"According to the World Health Organisation, road deaths in Africa could double between 2008 and 2030. Road traffic crashes already account for more deaths than from malaria, and by 2030 road death is expected to exceed AIDS as a cause of death world-wide. [...] Road traffic crashes are estimated to cost developing countries [US]$53 billion per year, which is more than they receive in development aid."
- Ian Roberts with Phil Edwards,
The Energy Glut: Climate Change
and the Politics of Fatness (
Zed: London, 2010), 107.
This is an interesting little book. Although it has relatively little to say about climate change, which is largely taken for granted in the discussion despite the title, it effectively explores the many other costs of our globally growing reliance on fossil fuel driven transport. The primary angle is public health, and apart from a series of eyebrow-raising statistics about traffic mortalities, the main thrust is drawing a strong and quite convincing social link between the
obesity epidemic and automobile use.
In short (and with various caveats and nuances), the book argues that obesity is not a problem of the obese. We are not faced with a sudden widespread loss of dietary self-control. We are
collectively getting fatter (even the thin people), as measured in global and national
BMI statistics, and as a result, a rapidly rising percentage of the population now fall into the medical category of obese (BMI ≥ 30). This isn't because we're eating more (we're not: calorie intake is actually declining) but because we're less physically active. And at a broad scale the strongest statistical correlation with physical inactivity is automobile use. Our reliance on the cheap energy of fossil fuels is the root of both climate change and obesity (hence the book's subtitle).

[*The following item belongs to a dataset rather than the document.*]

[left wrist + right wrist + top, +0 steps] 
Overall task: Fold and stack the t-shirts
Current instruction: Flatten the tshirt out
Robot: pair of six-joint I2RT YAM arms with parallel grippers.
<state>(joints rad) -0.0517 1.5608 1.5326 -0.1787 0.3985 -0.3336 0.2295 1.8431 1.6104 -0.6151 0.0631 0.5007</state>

And this is where traffic mortalities and injuries make this trend self-perpetuating. The more cars on the road, the more dangerous the road becomes to pedestrians and cyclists, and the greater incentive there is to participate in a transportation arms race by purchasing a vehicle for oneself. In a given society, after a certain point of automobile use is reached, traffic mortality figures start to decline. The author, whose background is in public health associated with motor vehicle accident trauma, argues that this has relatively little to do public safety campaigns and much more to do with the fact that pedestrians and cyclists, having lost the battle, largely quit the field (or road in this case). A road thus dominated by lumps of steel and iron each hurtling along with more kinetic energy than a speeding bullet becomes a barrier to cyclists and pedestrians, and a powerful motoring lobby* ensures that "accidents" are blamed on the individuals rather than the system as a whole (in a move parallel to the gun lobby: "cars don't kill people, bad drivers and erratic pedestrians do").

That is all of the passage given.